STM32N657 Neural-ART: int8 residual Add computes wrong (low-biased) result on target - both operand verified correct

Question

Board: NUCLEO-N657X0-Q (MB1940), STM32N657X0H (Cortex-M55 + Neural-ART NPU), Device ID 0x486 Rev Z.

Toolchain: ST Edge AI Core v4.0.1-20581 (STM32Cube.AI 12.0.1-RC2), atonn 1.1.3-275, NetworkRuntime1201_CM55_GCC, arm-none-eabi-gcc 14.3.1 (STM32CubeCLT 1.21.0).

SUMMARY
A small int8 QDQ model (TCN: Conv2D x7 + Gemm x2, macc ~2.37M, int8 weights ~20 KB) generated with "stedgeai generate --target stm32n6 --st-neural-art" runs to completion on the NPU but produces wrong outputs: high-input forecasts collapse to baseline. Independent cross-check: onnxruntime on the same int8 ONNX gives 9.664 (ppm, log-domain output dequantized) on our golden window; the NPU returns ~0.26. Confirmed on hardware with ST's own "stedgeai validate --mode target" (regression head rmse 8.78, cos 0.589 vs the reference).

LOCALIZED ON-TARGET TO A SINGLE OP

Per-layer on-target validation (backbone stage outputs exposed as ONNX outputs):
- input projection Conv: cos 0.999 (correct)
- block 0 (dilated Conv + Slice + residual Add + Relu): cos 0.606 (first divergence; error accumulates through blocks 1-5)
Isolating block-0 internals on target:
- dilated Conv output: cos 0.9996 (correct)
- causal Slice: cos 0.99999 (correct)
- residual Add + Relu: cos 0.606 (WRONG, biased low)
Both Add operands are computed correctly on the NPU; the int8 eltwise combine of two tensors with DIFFERENT quant scales is what diverges. Operand scales 0.052 / 0.099 -> output scale 0.049 (only ~2x ratio, non-pathological).

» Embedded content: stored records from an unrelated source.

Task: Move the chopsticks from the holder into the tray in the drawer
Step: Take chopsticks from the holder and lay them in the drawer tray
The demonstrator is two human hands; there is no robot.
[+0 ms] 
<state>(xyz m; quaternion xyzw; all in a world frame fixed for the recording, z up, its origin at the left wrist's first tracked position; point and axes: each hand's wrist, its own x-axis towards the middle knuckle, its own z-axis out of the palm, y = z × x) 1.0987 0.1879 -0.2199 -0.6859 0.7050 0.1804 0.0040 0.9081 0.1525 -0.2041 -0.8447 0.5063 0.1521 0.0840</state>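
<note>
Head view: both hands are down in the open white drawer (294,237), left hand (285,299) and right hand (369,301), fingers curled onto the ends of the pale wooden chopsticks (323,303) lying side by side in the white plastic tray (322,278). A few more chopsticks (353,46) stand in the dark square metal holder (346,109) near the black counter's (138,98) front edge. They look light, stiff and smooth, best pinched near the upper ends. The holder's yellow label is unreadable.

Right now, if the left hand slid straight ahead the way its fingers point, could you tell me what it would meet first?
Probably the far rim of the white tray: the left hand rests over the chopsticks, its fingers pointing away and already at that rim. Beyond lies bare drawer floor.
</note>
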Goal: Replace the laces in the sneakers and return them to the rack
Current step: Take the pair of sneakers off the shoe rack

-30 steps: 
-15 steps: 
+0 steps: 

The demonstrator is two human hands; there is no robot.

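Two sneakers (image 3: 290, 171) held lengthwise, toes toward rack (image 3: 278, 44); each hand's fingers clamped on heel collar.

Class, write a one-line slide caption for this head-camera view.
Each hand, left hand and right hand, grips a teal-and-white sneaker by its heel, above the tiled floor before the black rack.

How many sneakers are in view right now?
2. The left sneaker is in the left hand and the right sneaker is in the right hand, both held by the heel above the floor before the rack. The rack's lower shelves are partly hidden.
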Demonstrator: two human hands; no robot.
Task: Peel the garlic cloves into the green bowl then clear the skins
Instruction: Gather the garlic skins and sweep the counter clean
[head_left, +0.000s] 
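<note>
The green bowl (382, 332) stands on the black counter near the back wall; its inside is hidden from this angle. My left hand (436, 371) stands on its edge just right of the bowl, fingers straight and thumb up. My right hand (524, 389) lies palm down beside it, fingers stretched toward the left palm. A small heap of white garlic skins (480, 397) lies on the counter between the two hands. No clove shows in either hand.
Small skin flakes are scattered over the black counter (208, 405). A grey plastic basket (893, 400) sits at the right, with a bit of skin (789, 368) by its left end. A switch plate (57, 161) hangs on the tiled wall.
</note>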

RULED OUT (output byte-identical across all of these): weight location (external flash / npuRAM3 / npuRAM5), M55 D-cache on/off, NPU CACHEAXI on/off/invalidate, RISAF12, NPU-master RIF secure vs non-secure, clocks/sleep settings, --Ocache-opt, EpochController encryption, input layout. Weights and input verified correct in NPU memory at run entry (SWD reads).

MODEL-SIDE WORKAROUNDS TRIED ON HARDWARE (all failed):
1. Concat + 1x1 Conv replacing the Add (numerically exact in float, max delta = 0): no help (cos 0.610) -> the defect is the different-scale int8 combine, not the Add operator itself (Concat requantizes the same way).
2. int16 activations: partial improvement (cos 0.589 -> 0.887) but a magnitude bias remains.
3. Shared-scale Add operands: not cleanly viable (the residual stream is a chain, forcing one GLOBAL scale ~7x coarser than the relu scales).
4. Residual folded into the conv (x + conv(x) = (conv+I)(x), exact on host, max delta 9.5e-07): fails on target (the int8 conv appears to lose the small delta next to the ~1.0 identity weight).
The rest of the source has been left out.